Instructions to follow -> Go through the entries below and print, exactly, the lines starting at the one with "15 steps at" and ending at the one with "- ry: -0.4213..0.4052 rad", keeping both ends and no others.

[Stored dataset items]
--- START ---
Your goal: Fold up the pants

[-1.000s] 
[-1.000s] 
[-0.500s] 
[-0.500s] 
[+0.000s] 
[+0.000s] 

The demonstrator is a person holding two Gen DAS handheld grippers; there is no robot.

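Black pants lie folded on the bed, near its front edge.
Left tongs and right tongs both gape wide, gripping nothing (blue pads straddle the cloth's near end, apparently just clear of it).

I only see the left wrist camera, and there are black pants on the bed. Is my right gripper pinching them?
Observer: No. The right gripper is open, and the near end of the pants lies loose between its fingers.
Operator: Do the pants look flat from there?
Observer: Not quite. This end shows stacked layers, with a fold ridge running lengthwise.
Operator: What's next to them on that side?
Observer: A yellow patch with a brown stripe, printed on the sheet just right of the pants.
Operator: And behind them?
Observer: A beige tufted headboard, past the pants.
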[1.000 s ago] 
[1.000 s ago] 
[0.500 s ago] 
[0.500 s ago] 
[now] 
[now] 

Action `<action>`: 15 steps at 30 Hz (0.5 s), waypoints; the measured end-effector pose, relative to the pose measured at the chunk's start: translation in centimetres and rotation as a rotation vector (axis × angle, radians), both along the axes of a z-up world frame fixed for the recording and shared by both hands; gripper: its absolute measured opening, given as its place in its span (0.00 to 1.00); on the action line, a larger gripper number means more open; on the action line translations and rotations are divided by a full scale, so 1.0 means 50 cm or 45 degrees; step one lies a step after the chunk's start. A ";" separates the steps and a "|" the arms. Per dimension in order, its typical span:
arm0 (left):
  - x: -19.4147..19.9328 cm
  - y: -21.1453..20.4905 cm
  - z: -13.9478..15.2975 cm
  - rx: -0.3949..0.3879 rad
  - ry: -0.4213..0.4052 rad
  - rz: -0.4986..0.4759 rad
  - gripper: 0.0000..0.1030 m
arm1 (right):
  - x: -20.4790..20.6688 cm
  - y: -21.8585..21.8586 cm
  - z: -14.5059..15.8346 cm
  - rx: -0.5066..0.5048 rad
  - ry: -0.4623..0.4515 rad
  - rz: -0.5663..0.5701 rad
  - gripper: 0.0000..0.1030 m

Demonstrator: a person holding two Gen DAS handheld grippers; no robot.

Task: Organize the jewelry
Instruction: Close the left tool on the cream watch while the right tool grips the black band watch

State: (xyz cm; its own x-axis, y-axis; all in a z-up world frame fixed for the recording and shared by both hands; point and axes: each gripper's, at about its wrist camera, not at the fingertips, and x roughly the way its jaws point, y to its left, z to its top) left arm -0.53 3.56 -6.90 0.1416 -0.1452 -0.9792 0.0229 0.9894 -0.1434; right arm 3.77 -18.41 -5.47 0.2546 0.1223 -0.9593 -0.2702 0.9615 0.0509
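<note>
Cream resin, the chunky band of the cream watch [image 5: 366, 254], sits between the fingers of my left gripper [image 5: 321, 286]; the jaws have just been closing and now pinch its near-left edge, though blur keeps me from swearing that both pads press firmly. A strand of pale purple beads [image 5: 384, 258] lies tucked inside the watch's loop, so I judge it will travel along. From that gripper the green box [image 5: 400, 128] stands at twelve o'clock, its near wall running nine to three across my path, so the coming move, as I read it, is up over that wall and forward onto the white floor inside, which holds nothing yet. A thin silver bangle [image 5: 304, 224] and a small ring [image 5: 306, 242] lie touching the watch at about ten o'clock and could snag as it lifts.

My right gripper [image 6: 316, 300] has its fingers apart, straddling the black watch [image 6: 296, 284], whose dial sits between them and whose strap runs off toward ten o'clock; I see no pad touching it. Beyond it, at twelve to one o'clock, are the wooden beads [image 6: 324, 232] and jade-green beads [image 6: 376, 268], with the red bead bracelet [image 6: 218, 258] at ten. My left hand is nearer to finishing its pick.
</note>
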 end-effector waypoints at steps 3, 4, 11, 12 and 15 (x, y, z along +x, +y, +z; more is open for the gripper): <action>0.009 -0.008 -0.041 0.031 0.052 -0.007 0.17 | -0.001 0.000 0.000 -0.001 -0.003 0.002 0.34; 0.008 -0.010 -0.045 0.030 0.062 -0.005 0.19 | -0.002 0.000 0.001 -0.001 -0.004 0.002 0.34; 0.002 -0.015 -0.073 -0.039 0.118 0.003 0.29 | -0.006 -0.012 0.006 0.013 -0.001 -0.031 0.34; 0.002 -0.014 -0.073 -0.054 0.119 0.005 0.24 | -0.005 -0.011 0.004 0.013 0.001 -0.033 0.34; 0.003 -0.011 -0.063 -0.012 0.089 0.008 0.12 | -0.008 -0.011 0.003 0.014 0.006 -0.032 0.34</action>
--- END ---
Answer ->
Action `<action>`: 15 steps at 30 Hz (0.5 s), waypoints; the measured end-effector pose, relative to the pose measured at the chunk's start: translation in centimetres and rotation as a rotation vector (axis × angle, radians), both along the axes of a z-up world frame fixed for the recording and shared by both hands; gripper: its absolute measured opening, given as its place in its span (0.00 to 1.00); on the action line, a larger gripper number means more open; on the action line translations and rotations are divided by a full scale, so 1.0 means 50 cm or 45 degrees; step one lies a step after the chunk's start. A ";" separates the steps and a "|" the arms. Per dimension in order, its typical span:
arm0 (left):
  - x: -19.4147..19.9328 cm
  - y: -21.1453..20.4905 cm
  - z: -13.9478..15.2975 cm
  - rx: -0.3949..0.3879 rad
  - ry: -0.4213..0.4052 rad

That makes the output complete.